9. L’Assemblée appelle par conséquent les États membres du Conseil de l’Europe:
9.1. à revoir leur législation à la lumière des normes internationales qui interdisent la privation arbitraire de nationalité et à abroger tout texte de loi qui l’autoriserait;
9.2. à s’abstenir d’adopter de nouveaux textes de loi qui permettraient la privation de nationalité arbitraire, notamment parce qu’elle ne réaliserait pas un objectif légitime, serait discriminatoire ou disproportionnée, ou manquerait de garanties procédurales ou de fond;
9.3. à veiller à ce que tout critère similaire à celui du «comportement de nature à porter un préjudice grave aux intérêts essentiels de l’État» applicable à la privation involontaire de nationalité utilise une terminologie précise et soit accompagné d’indications écrites (et accessibles au public) quant à leur portée et à leur interprétation.
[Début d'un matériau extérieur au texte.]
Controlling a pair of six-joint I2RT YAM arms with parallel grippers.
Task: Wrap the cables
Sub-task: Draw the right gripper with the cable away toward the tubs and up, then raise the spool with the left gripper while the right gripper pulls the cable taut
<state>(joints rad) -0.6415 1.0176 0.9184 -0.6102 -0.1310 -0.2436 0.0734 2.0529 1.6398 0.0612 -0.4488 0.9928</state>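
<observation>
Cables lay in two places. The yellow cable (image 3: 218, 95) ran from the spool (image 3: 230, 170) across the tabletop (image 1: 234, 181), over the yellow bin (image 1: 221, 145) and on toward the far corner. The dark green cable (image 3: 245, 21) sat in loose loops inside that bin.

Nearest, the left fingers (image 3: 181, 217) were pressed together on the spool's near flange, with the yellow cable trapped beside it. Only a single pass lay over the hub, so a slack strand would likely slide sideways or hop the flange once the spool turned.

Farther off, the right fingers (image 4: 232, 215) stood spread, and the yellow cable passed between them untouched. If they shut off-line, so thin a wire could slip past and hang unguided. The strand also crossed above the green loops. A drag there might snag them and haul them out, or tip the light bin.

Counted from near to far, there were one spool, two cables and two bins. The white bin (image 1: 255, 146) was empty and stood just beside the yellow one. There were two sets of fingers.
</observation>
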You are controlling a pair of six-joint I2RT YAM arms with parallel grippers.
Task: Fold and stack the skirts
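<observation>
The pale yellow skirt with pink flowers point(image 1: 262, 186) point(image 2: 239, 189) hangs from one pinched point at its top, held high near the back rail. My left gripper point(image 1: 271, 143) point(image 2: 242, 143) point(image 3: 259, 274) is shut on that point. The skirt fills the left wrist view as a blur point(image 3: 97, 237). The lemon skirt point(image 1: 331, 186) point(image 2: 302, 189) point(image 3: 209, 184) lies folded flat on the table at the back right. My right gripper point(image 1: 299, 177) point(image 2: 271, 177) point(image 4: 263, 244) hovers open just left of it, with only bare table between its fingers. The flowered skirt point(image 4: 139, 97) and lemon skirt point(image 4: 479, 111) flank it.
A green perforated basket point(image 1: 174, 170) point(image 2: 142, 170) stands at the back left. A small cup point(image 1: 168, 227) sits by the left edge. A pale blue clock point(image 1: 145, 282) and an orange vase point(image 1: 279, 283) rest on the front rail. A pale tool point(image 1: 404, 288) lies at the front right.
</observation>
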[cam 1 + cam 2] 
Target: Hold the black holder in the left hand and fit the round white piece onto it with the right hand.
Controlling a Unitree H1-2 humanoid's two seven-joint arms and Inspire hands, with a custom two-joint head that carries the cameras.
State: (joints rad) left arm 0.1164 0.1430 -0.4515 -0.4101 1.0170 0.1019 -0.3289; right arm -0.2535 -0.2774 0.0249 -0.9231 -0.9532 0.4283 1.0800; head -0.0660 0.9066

Ces orientations doivent favoriser une interprétation restrictive tenant compte des normes des droits de l’homme et du devoir de ne pas discriminer ou être arbitraire;
9.4. à prévoir des garanties contre l’apatridie dans leur législation nationale;
9.5. à ne pas faire de discrimination entre les citoyens en fonction de leur mode d’acquisition de la nationalité, afin d’éviter toute forme de discrimination indirecte à l’encontre des minorités;
9.6. dans la mesure où leur législation autorise la privation de nationalité des individus reconnus coupables ou soupçonnés d’activités terroristes, à réexaminer ces dispositions à la lumière des obligations internationales en matière de droits de l’homme, à s’abstenir d’appliquer cette mesure et à envisager et privilégier un recours plus large aux autres mesures de lutte contre le terrorisme prévues par leur droit pénal interne respectif et d’autres textes de loi (interdiction de déplacement, mesures de surveillance ou ordonnance d’assignation à résidence, par exemple), tout en respectant les normes des droits de l’homme et de l’État de droit;
9.7. à abolir – ou à s’abstenir d’introduire – les procédures administratives permettant une privation de nationalité non fondée sur une condamnation pénale;
9.8. à s’abstenir de priver les mineurs de leur nationalité;
9.9. dans la mesure où ils ne l’ont pas encore fait, à signer et/ou à ratifier la Convention des Nations Unies de 1954 relative au statut des apatrides, la Convention des Nations Unies sur la réduction des cas d’apatridie et la Convention européenne sur la nationalité.